Instructions for the task: Some entries follow. Reproduce exactly the lines starting at the one with "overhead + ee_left" and stopping after the one with "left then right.".

Given records:

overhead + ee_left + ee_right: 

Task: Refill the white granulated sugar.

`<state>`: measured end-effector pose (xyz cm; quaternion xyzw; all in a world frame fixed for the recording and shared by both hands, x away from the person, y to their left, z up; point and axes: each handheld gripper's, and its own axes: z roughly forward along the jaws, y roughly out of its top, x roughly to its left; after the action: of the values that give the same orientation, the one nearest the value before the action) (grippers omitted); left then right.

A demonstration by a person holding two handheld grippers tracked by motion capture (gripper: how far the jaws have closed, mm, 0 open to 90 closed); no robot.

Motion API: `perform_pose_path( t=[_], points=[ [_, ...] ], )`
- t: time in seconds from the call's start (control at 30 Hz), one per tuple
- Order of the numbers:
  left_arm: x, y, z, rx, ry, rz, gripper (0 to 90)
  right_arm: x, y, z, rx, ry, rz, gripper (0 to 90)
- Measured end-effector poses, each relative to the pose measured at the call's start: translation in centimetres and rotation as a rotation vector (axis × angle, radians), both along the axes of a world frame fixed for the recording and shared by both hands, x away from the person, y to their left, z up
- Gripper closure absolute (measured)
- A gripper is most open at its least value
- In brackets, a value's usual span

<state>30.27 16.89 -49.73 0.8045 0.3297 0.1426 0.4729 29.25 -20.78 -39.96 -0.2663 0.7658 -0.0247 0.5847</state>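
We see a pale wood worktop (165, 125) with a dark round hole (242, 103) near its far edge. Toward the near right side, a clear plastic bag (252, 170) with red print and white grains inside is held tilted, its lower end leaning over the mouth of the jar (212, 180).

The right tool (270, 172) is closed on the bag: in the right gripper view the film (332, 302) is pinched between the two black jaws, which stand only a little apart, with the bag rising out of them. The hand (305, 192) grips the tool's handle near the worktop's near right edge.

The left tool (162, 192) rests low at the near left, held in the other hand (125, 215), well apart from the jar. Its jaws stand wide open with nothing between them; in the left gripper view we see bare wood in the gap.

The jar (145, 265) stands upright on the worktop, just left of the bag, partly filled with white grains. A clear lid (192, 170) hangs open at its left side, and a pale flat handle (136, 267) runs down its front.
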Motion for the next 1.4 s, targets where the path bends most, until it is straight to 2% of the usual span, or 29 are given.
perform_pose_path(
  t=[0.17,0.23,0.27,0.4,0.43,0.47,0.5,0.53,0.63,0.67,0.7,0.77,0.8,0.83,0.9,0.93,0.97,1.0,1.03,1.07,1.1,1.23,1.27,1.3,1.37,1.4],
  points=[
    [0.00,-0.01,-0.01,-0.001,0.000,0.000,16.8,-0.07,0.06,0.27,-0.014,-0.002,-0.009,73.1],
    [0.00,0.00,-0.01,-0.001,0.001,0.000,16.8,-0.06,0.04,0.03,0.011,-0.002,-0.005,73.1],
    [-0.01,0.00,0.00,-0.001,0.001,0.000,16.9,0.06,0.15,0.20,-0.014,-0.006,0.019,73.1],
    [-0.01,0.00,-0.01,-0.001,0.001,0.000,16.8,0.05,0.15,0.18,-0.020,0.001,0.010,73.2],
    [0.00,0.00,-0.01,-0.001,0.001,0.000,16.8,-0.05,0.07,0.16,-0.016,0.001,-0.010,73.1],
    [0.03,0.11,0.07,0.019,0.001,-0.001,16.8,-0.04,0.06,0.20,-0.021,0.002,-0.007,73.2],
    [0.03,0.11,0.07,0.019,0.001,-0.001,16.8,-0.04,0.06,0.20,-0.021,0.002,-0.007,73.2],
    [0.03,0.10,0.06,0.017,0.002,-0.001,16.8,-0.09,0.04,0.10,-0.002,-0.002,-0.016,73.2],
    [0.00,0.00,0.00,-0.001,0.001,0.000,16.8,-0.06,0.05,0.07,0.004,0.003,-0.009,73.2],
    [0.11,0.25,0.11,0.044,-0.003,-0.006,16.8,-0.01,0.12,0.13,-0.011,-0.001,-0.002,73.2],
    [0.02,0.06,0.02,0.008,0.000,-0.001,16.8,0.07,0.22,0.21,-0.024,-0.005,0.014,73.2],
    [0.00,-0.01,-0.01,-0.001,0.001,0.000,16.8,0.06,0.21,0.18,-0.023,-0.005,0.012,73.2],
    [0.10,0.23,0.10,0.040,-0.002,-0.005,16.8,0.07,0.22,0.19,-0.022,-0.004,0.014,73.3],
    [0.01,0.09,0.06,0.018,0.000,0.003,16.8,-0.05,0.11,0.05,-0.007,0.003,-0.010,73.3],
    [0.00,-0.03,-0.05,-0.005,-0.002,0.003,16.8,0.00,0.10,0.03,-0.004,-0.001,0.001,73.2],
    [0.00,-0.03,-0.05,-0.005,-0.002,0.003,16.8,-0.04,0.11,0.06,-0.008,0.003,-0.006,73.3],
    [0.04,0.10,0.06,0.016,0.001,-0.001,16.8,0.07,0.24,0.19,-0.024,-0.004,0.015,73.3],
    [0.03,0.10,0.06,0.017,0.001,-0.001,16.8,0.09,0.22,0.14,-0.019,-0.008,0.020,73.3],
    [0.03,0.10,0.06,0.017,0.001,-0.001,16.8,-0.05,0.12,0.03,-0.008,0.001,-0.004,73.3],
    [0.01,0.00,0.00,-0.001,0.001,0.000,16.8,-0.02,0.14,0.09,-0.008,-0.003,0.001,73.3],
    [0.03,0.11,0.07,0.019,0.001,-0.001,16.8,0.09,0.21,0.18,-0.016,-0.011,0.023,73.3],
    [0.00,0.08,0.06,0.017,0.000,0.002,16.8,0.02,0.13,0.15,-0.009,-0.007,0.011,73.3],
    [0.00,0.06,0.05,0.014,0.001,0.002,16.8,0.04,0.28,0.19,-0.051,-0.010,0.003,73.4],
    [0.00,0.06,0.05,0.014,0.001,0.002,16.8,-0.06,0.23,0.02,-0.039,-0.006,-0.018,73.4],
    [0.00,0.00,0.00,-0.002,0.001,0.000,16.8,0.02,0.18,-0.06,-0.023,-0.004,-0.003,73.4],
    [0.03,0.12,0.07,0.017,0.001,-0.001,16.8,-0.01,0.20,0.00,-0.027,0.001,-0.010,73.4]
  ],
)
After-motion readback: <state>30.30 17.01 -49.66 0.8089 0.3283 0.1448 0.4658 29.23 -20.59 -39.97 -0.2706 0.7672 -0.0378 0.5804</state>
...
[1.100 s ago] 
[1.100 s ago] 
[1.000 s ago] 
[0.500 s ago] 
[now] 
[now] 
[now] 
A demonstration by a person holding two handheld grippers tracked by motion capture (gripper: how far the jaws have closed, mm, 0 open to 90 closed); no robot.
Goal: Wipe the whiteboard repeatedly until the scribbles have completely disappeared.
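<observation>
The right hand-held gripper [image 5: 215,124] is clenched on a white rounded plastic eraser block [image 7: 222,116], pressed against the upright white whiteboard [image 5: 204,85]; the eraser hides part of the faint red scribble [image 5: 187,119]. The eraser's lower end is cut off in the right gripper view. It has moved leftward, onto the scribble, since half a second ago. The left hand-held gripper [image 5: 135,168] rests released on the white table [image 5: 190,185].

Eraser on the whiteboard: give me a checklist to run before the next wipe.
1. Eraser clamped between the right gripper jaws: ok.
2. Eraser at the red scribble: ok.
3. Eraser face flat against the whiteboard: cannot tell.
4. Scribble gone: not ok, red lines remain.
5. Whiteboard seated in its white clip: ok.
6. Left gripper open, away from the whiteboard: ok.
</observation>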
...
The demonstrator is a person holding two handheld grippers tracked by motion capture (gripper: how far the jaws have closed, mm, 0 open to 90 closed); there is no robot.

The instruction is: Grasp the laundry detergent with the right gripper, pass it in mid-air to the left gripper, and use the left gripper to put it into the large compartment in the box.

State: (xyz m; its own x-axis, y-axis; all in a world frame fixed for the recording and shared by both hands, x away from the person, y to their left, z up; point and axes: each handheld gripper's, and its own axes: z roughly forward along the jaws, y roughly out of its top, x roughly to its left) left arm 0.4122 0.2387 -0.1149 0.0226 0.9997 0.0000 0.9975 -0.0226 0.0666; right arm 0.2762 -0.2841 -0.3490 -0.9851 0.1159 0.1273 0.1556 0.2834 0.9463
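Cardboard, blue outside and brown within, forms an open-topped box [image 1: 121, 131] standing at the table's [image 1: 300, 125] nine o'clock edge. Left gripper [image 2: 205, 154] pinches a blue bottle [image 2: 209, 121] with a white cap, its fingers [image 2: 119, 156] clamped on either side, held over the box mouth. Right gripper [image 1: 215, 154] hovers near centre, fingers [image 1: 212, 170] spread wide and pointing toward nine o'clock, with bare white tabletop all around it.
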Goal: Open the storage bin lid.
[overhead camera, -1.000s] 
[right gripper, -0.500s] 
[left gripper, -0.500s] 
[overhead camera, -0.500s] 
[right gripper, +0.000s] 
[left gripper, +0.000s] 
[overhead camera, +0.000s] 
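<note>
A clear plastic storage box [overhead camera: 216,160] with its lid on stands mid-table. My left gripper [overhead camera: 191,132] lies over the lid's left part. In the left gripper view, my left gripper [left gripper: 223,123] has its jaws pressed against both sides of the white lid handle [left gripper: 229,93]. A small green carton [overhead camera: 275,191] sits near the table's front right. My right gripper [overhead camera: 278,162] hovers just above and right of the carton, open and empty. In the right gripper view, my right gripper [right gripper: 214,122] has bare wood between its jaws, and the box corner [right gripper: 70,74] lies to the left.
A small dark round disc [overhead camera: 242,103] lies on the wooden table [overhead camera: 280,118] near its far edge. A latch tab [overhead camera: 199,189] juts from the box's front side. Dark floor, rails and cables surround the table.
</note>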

Task answer:
overhead + ee_left + ee_right: 

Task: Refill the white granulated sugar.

`<state>`: measured end-effector pose (xyz cm; quaternion xyzw; all in a world frame fixed for the recording and shared by both hands, x away from the person, y to their left, z up; point and axes: each handheld gripper's, and its own axes: z roughly forward along the jaws, y roughly out of its top, x roughly to its left; after the action: of the values that give the same orientation, the one nearest the value before the action) (grippers omitted); left then right.

The exercise is complete as it stands.